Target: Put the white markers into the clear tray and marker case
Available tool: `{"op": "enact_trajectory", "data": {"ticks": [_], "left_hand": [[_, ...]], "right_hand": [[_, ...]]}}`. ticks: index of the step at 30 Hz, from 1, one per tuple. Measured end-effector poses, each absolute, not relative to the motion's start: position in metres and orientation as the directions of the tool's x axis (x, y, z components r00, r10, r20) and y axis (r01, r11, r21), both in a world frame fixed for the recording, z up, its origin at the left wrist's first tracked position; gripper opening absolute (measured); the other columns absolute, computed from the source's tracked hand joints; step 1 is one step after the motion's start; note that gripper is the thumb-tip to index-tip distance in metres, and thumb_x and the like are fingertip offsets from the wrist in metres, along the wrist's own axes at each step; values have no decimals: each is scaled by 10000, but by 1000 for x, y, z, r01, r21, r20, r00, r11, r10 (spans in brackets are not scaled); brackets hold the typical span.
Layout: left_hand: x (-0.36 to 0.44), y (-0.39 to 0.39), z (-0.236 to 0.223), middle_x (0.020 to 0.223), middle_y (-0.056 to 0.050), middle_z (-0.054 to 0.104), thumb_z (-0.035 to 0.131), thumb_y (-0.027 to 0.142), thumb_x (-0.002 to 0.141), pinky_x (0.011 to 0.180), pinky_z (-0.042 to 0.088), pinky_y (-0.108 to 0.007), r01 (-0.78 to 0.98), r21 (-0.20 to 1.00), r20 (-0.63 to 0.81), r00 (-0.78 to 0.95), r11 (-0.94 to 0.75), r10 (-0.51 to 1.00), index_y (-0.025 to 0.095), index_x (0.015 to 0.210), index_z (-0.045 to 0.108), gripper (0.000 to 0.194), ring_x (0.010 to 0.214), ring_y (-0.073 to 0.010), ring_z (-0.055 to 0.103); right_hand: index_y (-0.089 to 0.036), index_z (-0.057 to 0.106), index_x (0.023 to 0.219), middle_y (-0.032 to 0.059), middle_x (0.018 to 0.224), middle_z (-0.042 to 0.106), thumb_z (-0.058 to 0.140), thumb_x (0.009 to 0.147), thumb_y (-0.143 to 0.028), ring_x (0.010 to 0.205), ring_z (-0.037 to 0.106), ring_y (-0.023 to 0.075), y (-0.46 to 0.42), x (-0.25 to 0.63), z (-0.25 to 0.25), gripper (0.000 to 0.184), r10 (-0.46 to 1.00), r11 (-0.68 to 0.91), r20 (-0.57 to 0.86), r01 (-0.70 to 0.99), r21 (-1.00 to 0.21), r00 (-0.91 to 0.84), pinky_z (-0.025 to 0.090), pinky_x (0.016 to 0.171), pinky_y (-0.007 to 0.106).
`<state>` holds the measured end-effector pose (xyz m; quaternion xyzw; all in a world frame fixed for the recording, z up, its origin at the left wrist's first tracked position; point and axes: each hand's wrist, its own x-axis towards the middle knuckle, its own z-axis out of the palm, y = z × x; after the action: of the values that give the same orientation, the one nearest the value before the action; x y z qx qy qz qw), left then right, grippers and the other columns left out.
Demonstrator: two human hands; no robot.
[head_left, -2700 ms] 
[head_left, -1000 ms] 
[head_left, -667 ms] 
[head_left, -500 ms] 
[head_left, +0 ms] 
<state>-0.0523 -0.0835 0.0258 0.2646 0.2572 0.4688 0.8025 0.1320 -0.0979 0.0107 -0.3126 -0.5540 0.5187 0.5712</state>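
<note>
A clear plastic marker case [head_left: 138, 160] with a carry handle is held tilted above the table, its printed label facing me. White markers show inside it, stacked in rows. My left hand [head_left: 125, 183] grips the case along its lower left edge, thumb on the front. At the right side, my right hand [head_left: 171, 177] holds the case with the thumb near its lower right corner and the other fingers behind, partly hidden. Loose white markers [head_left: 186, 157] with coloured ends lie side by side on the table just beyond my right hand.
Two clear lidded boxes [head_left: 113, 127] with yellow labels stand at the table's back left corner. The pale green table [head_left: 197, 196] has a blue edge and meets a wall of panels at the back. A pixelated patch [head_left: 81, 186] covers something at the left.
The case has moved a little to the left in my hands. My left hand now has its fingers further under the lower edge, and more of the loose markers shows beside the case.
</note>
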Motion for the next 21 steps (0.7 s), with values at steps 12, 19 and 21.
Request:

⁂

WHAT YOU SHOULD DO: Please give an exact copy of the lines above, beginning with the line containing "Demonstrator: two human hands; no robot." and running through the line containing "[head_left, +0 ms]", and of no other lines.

SOLUTION TO THIS TASK:
Demonstrator: two human hands; no robot.
[head_left, -2700 ms] 
[head_left, -1000 ms] 
[head_left, -667 ms] 
[head_left, -500 ms] 
[head_left, +0 ms] 

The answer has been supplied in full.